» **Try it**: Range to output from the entries below: the line containing "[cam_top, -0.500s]" through the line containing "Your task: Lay". Set it down exactly, ends included, nothing else.

» **Given information**:
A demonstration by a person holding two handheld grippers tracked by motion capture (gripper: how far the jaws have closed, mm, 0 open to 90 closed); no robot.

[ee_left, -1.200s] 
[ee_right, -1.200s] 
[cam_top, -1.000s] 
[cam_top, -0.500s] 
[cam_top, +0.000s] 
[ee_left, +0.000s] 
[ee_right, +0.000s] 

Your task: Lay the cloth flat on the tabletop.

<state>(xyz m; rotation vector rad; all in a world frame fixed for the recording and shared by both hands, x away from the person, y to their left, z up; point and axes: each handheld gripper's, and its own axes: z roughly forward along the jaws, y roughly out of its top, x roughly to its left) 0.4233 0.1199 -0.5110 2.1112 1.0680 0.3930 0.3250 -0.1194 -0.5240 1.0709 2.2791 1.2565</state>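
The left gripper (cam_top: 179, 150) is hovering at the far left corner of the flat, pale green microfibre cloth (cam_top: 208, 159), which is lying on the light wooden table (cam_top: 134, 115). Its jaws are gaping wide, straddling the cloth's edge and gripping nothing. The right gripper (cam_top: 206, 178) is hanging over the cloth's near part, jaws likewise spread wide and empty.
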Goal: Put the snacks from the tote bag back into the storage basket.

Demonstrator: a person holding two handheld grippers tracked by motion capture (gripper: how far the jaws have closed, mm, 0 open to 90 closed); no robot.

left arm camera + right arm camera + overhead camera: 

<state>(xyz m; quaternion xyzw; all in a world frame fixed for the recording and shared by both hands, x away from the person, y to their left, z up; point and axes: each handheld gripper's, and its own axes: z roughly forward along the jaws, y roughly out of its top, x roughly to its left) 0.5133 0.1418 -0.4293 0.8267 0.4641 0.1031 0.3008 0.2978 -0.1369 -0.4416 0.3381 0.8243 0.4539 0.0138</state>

» **Answer for the task**:
[cam_top, -0.500s] 
[cam_top, +0.000s] 
[ee_left, +0.000s] 
[ee_right, +0.000s] 

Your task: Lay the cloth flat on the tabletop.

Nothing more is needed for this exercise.